## PROMPT
The lines to reproduce from the material below are those from the one containing "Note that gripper" through the one containing "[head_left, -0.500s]", both included; write them out exactly and add nothing.
(Beginning of DATASET EXTRACT)
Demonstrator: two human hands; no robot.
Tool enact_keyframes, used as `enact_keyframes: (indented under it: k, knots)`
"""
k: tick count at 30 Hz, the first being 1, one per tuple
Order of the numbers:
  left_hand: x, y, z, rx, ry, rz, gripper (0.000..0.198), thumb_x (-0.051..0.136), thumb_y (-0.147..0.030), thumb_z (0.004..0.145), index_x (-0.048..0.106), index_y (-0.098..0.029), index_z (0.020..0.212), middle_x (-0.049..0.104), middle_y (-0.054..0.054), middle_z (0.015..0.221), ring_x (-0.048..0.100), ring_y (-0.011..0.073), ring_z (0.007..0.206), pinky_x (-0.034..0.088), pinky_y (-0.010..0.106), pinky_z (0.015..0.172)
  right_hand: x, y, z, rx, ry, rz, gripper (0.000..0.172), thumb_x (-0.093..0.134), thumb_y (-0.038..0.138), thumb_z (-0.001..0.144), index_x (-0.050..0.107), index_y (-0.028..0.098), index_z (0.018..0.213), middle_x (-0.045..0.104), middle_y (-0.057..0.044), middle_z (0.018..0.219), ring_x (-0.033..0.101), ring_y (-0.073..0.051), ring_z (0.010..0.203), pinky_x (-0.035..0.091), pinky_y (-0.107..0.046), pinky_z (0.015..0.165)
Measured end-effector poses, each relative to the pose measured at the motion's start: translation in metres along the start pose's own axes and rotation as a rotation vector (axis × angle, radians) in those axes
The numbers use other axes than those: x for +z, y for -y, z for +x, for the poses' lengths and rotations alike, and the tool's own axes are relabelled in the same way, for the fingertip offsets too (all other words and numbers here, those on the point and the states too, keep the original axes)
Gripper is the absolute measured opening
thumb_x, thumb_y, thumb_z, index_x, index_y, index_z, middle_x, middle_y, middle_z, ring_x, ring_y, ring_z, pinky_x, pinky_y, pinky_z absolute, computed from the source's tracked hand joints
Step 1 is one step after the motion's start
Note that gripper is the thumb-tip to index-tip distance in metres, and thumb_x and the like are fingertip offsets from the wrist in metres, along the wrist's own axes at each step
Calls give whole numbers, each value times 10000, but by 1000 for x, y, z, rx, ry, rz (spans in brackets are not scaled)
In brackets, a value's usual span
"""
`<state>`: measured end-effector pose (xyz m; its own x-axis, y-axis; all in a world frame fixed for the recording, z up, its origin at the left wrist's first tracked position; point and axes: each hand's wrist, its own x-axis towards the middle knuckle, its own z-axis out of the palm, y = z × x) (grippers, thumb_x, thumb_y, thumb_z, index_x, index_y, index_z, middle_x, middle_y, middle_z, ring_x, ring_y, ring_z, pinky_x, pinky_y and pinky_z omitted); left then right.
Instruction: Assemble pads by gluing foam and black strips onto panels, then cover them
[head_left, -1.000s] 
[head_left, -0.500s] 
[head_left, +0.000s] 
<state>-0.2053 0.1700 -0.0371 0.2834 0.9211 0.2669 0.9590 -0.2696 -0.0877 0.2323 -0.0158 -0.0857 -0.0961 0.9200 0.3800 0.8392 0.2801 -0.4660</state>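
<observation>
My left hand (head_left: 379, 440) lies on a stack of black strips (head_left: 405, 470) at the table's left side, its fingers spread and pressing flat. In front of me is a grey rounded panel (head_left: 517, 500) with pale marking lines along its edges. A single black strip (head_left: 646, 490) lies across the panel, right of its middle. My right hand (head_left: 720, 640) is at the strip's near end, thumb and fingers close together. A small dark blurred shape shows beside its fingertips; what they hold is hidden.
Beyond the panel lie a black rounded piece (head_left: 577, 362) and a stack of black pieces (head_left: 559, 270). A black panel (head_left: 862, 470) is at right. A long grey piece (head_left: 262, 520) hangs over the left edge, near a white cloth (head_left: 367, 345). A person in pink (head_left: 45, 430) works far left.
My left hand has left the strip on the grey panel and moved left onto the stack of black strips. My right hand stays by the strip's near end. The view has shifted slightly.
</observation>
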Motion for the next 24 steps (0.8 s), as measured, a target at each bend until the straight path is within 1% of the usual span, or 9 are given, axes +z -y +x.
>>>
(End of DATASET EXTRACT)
## EXERCISE OUTPUT
Note that gripper is the thumb-tip to index-tip distance in metres, and thumb_x and the like are fingertip offsets from the wrist in metres, along the wrist's own axes at each step
Calls give whole numbers, each value times 10000, but by 1000 for x, y, z, rx, ry, rz (spans in brackets are not scaled)
In brackets, a value's usual span
"""
`<state>`: measured end-effector pose (xyz m; its own x-axis, y-axis; all in a world frame fixed for the recording, z up, its origin at the left wrist's first tracked position; point and axes: each hand's wrist, its own x-axis towards the middle knuckle, its own z-axis out of the palm, y = z × x) (grippers, thumb_x, thumb_y, thumb_z, index_x, index_y, index_z, middle_x, middle_y, middle_z, ring_x, ring_y, ring_z, pinky_x, pinky_y and pinky_z omitted); left then right.
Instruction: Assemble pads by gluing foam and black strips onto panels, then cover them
[head_left, -1.000s] 
[head_left, -0.500s] 

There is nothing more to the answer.